### [WHAT YOU ARE ASKED TO DO]
Which lines of the records below contain the word "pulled"? Show each one.

Recorded data:
----------

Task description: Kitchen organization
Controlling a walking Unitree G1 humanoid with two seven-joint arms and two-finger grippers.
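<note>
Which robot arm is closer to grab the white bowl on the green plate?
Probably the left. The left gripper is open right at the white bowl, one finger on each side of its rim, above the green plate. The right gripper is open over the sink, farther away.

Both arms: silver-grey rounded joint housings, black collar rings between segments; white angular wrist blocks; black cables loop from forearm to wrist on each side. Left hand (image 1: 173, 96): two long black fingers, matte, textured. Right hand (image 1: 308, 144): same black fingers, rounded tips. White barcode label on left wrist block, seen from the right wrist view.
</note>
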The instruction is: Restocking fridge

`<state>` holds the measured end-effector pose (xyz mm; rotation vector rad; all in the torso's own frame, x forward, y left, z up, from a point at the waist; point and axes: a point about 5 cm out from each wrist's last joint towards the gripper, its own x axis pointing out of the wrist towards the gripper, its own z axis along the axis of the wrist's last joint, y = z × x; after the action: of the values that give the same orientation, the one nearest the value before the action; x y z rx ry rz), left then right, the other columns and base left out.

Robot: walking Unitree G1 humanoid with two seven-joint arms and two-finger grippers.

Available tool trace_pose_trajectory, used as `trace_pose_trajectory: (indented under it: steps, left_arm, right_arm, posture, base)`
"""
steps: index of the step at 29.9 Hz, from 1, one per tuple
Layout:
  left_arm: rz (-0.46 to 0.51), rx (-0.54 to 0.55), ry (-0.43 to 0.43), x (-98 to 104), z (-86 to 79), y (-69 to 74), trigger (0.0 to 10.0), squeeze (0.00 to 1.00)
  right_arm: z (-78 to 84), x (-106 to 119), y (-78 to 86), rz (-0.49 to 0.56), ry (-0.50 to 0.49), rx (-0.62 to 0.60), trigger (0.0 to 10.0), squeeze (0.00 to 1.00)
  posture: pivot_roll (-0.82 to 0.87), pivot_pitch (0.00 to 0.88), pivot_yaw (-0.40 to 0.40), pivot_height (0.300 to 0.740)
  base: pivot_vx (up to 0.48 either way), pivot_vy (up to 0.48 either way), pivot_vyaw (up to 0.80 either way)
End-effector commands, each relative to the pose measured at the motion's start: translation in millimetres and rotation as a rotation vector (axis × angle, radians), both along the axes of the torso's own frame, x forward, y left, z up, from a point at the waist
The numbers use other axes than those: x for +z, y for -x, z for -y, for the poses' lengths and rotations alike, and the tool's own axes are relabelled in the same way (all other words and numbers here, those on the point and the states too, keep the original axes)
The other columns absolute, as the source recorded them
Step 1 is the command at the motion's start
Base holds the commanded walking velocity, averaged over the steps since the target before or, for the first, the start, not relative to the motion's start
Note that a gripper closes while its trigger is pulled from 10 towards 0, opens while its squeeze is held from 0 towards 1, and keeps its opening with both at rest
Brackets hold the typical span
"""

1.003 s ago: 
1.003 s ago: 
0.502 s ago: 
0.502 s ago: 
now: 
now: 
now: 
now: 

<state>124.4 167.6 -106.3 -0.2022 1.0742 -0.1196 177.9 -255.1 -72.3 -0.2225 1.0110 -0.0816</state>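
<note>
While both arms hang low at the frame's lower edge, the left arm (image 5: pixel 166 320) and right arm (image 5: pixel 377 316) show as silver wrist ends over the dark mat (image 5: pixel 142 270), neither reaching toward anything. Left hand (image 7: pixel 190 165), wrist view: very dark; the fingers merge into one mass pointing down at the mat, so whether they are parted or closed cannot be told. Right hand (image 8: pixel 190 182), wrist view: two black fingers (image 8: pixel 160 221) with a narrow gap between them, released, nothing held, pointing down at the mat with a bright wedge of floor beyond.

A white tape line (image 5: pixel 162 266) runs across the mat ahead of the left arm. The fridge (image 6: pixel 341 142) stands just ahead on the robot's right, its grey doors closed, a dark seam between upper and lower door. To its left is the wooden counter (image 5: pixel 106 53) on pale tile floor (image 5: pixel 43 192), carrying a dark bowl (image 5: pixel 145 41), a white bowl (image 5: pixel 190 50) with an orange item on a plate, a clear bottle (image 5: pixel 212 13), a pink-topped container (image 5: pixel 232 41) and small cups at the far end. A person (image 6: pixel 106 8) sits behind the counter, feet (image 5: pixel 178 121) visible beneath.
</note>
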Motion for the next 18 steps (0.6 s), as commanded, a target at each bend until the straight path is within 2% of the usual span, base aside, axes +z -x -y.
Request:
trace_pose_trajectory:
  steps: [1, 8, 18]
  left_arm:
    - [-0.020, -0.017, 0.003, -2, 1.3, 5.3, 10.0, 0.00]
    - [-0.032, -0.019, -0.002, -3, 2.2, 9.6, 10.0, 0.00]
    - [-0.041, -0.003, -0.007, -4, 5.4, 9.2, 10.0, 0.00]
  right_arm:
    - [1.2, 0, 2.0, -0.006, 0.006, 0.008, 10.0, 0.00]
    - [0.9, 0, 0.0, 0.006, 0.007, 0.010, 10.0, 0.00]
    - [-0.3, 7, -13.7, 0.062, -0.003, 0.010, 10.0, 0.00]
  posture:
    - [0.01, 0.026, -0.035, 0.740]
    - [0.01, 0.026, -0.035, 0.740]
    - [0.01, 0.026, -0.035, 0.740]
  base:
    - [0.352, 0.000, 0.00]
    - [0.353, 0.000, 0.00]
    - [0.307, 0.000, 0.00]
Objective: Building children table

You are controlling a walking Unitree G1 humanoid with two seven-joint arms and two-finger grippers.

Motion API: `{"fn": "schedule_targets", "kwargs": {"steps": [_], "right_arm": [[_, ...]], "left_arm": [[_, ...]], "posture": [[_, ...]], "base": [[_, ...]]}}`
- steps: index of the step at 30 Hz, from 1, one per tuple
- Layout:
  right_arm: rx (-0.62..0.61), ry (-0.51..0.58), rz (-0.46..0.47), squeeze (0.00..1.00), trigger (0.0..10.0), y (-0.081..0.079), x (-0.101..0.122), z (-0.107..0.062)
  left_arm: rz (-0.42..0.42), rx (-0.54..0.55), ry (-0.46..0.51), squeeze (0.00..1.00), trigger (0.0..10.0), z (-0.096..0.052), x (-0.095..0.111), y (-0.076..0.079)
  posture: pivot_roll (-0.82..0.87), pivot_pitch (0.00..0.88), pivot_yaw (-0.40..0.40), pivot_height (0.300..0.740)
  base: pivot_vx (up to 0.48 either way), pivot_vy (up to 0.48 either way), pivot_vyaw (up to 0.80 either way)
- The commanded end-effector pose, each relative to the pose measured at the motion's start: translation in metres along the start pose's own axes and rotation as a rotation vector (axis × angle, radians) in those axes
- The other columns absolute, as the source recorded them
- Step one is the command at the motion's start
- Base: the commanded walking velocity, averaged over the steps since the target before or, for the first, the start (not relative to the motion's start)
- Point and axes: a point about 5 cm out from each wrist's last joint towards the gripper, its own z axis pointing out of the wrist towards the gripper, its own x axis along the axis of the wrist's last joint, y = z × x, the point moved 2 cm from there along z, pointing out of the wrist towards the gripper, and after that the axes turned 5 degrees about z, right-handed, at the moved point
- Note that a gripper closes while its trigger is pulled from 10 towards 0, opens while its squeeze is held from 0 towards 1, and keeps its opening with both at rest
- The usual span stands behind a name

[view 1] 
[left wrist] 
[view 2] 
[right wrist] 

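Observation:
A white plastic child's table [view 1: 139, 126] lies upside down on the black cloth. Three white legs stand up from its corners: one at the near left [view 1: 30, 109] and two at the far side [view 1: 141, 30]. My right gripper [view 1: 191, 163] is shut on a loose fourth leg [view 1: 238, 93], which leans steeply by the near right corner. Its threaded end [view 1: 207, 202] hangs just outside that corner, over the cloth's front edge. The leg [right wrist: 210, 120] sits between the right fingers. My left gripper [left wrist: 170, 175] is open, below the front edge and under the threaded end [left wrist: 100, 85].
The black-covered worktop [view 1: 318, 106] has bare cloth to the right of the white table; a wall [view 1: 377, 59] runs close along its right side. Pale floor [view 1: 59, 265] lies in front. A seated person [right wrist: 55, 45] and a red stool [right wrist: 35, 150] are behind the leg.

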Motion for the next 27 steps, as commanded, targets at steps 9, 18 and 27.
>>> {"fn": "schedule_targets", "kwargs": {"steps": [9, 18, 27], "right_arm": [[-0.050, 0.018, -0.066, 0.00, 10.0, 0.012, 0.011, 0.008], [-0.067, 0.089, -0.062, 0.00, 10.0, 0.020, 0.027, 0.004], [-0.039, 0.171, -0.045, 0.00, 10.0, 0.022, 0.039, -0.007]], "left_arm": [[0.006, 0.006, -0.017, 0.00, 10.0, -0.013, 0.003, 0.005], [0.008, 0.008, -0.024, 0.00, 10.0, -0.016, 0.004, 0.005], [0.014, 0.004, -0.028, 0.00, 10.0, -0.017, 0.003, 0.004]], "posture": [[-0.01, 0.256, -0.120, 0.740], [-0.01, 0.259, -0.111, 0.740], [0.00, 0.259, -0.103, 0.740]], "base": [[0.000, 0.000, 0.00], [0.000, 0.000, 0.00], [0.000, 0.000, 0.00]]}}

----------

### [REPLY]
Note that a gripper closes while its trigger is pulled from 10 towards 0, opens while its squeeze is held from 0 towards 1, and keeps its opening with both at rest
- Note that a gripper closes while its trigger is pulled from 10 towards 0, opens while its squeeze is held from 0 towards 1, and keeps its opening with both at rest

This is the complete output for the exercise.